Are Snapchat Geofilters Infiltrating Property Rights?

by Taylor E. Cooper, Senior Associate

Introduction

It’s a typical Friday night, and you’re at home sharing a meal with your favorite people. You pull out your phone to take a Snapchat[1] of everyone gathered around the table. You snap the photo, but the lighting didn’t quite turn out like you planned. Typical. As you’re swiping your finger, going through the different lighting filters, you come across colorful images and text bordering your photo. The bordering reads, “Happy Birthday, Janine!” Your first thought is, “Who is Janine?” Shortly after, however, you think, “What is this filter and how did it get here?” To answer these questions: (1) I’m not sure; and (2) the feature is called a Snapchat Geofilter. Understanding how it got there, however, is more technologically and legally complex.[2]

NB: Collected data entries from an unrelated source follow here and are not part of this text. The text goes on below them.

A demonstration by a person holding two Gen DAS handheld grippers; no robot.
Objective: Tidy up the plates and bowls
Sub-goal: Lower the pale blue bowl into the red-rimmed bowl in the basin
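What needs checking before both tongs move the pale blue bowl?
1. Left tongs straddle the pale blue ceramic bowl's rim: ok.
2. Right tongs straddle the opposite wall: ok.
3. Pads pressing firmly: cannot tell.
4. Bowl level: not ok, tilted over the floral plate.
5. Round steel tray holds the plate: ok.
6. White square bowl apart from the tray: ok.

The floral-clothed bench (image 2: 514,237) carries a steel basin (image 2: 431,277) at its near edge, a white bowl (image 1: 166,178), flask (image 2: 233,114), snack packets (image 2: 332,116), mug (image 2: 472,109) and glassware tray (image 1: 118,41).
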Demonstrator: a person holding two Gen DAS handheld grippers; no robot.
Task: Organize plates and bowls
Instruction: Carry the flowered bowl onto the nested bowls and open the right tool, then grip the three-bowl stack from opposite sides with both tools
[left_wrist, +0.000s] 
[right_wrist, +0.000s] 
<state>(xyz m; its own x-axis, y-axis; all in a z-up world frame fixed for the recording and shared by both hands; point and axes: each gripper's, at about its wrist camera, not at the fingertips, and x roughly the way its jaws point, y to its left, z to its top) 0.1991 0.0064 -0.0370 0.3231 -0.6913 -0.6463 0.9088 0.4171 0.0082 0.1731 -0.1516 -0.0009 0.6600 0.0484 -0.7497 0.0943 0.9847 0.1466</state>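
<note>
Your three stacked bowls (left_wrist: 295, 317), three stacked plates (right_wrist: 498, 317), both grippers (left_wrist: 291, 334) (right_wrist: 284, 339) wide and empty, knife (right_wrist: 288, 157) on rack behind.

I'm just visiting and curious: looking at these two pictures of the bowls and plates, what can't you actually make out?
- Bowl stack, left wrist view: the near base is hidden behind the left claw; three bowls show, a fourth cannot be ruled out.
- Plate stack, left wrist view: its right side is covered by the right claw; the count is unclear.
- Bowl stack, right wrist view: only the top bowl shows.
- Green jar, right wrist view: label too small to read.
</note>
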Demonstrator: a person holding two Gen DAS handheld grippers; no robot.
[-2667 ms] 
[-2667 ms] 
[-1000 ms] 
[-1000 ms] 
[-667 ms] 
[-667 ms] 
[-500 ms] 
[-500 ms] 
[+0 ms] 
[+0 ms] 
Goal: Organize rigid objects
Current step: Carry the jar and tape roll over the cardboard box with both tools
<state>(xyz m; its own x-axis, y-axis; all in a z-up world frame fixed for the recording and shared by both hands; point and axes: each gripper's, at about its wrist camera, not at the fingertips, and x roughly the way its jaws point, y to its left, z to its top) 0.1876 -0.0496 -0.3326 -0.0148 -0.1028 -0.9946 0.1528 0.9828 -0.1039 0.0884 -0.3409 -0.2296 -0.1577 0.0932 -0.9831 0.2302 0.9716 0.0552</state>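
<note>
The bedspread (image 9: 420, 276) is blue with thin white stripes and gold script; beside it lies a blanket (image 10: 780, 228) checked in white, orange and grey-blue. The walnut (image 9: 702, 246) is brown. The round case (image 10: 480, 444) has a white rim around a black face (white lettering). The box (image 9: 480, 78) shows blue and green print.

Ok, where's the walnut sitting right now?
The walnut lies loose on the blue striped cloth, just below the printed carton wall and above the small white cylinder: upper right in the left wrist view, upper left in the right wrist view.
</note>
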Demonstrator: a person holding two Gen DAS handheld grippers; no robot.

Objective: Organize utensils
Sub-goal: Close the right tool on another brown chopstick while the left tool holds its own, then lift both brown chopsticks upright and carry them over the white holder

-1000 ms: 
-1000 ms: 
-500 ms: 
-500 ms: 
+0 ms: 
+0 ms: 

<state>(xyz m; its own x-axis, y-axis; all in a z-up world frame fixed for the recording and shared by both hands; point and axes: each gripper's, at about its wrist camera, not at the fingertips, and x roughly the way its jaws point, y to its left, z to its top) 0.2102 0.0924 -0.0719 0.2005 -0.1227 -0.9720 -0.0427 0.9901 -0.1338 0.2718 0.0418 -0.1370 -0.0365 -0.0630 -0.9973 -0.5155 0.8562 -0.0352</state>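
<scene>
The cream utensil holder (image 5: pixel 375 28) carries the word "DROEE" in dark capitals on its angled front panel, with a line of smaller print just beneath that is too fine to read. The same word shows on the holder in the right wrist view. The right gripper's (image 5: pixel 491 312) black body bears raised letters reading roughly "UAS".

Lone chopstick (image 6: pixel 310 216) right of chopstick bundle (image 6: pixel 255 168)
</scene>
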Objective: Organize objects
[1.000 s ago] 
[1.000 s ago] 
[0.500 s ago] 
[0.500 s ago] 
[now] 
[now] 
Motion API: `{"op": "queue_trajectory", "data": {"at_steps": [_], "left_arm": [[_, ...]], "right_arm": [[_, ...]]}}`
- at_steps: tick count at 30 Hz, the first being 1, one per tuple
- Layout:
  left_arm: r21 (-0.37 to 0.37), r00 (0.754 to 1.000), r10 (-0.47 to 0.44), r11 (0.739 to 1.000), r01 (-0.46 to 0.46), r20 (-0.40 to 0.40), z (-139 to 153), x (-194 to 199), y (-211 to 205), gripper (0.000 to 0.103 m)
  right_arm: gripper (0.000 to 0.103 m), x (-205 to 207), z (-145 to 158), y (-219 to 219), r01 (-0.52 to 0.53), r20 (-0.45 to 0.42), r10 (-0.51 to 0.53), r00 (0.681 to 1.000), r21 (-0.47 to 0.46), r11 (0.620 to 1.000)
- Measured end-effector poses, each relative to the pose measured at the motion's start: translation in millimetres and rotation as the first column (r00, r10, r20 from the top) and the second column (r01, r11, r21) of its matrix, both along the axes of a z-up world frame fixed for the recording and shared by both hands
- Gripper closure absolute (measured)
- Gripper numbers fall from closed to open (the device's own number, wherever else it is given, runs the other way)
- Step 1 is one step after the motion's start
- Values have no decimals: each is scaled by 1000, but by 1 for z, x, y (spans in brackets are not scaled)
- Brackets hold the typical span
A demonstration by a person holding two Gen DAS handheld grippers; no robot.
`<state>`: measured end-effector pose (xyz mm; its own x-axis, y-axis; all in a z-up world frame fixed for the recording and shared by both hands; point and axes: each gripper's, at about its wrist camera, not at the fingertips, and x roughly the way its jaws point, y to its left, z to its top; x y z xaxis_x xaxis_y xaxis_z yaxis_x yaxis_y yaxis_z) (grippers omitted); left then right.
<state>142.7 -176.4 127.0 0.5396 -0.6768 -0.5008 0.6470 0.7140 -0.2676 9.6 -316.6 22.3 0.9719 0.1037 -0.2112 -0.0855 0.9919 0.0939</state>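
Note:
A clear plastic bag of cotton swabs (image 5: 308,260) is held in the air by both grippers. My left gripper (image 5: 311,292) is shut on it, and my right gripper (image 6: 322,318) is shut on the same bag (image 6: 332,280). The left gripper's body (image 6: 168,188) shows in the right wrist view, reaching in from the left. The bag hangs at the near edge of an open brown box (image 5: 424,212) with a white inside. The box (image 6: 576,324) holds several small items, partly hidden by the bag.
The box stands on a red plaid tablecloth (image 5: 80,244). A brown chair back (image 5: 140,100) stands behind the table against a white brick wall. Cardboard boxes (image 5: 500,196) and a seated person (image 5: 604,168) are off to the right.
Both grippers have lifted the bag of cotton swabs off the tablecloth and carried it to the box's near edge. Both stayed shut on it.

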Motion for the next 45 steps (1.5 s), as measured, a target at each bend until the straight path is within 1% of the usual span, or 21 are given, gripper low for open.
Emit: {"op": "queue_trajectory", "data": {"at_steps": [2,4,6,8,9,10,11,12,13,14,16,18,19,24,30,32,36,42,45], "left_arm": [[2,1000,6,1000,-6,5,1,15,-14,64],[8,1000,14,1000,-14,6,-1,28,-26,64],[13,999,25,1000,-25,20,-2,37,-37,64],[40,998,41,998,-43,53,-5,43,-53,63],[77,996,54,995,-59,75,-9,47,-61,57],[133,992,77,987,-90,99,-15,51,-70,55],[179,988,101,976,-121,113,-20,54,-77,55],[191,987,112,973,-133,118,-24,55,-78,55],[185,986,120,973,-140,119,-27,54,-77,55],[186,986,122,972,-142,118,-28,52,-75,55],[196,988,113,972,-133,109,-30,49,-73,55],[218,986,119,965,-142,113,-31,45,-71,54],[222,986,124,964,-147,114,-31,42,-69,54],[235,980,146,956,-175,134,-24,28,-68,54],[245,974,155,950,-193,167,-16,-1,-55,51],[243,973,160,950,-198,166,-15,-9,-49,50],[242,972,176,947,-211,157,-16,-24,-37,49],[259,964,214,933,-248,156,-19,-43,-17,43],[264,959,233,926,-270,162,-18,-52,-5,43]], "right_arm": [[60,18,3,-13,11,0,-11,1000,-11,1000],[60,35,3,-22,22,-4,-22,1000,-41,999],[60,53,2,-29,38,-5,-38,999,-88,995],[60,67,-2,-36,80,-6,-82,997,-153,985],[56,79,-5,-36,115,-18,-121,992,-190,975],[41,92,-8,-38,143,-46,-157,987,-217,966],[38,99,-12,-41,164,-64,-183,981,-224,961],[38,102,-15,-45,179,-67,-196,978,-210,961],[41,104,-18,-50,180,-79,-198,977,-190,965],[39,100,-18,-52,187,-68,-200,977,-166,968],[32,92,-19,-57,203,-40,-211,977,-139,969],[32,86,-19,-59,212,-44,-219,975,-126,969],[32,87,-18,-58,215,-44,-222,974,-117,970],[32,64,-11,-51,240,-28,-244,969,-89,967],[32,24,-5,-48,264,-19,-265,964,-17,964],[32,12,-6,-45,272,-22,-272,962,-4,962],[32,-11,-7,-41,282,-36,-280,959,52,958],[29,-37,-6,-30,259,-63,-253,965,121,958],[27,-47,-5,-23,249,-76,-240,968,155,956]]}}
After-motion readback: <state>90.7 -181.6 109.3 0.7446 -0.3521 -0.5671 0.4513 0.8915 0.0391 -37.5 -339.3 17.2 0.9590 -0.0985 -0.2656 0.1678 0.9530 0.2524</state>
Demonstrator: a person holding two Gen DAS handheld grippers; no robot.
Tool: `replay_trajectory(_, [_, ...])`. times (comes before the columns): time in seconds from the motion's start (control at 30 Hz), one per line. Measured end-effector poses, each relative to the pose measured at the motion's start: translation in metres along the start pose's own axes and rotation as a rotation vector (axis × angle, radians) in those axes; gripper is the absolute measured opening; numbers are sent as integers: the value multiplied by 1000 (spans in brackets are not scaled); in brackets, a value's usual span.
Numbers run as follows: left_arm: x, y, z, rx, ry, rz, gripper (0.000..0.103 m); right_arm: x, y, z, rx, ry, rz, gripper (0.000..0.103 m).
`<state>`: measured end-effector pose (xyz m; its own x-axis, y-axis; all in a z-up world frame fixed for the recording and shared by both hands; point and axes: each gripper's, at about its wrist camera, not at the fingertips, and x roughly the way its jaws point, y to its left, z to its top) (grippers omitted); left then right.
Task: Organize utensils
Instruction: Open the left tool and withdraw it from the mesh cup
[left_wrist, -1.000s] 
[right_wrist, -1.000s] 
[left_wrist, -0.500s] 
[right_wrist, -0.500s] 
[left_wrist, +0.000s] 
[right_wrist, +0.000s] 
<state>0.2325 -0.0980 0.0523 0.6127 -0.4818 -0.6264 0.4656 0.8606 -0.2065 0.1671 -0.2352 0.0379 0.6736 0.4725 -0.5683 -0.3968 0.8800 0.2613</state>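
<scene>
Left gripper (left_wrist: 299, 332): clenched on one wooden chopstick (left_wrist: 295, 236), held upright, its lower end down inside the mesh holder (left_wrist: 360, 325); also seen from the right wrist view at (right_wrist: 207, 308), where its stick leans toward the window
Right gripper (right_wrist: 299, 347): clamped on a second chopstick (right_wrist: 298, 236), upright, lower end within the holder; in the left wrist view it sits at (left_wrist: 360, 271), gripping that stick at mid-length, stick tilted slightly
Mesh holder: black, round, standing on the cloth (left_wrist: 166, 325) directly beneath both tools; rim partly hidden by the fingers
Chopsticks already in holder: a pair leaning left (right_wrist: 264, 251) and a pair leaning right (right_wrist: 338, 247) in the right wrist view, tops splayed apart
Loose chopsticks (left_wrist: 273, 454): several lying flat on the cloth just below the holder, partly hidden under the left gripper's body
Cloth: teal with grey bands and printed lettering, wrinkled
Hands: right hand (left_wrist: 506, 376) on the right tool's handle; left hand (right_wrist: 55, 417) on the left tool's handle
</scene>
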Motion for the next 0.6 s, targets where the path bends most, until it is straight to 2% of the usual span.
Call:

Geofilters can be purchased on the Snapchat website and, after entering Snapchat’s website, can be completed in four easy steps: first, design your Geofilter; second, choose the dates when you want the Geofilter to be active; next, choose the area the Geofilter will “inhabit”; and, finally, submit your Geofilter and pay Snapchat the fee for your Geofilter.[3] Seems simple enough, yes? The process, however, may have legal consequences that business and personal property owners have neglected to capitalize on under the theory of unjust enrichment.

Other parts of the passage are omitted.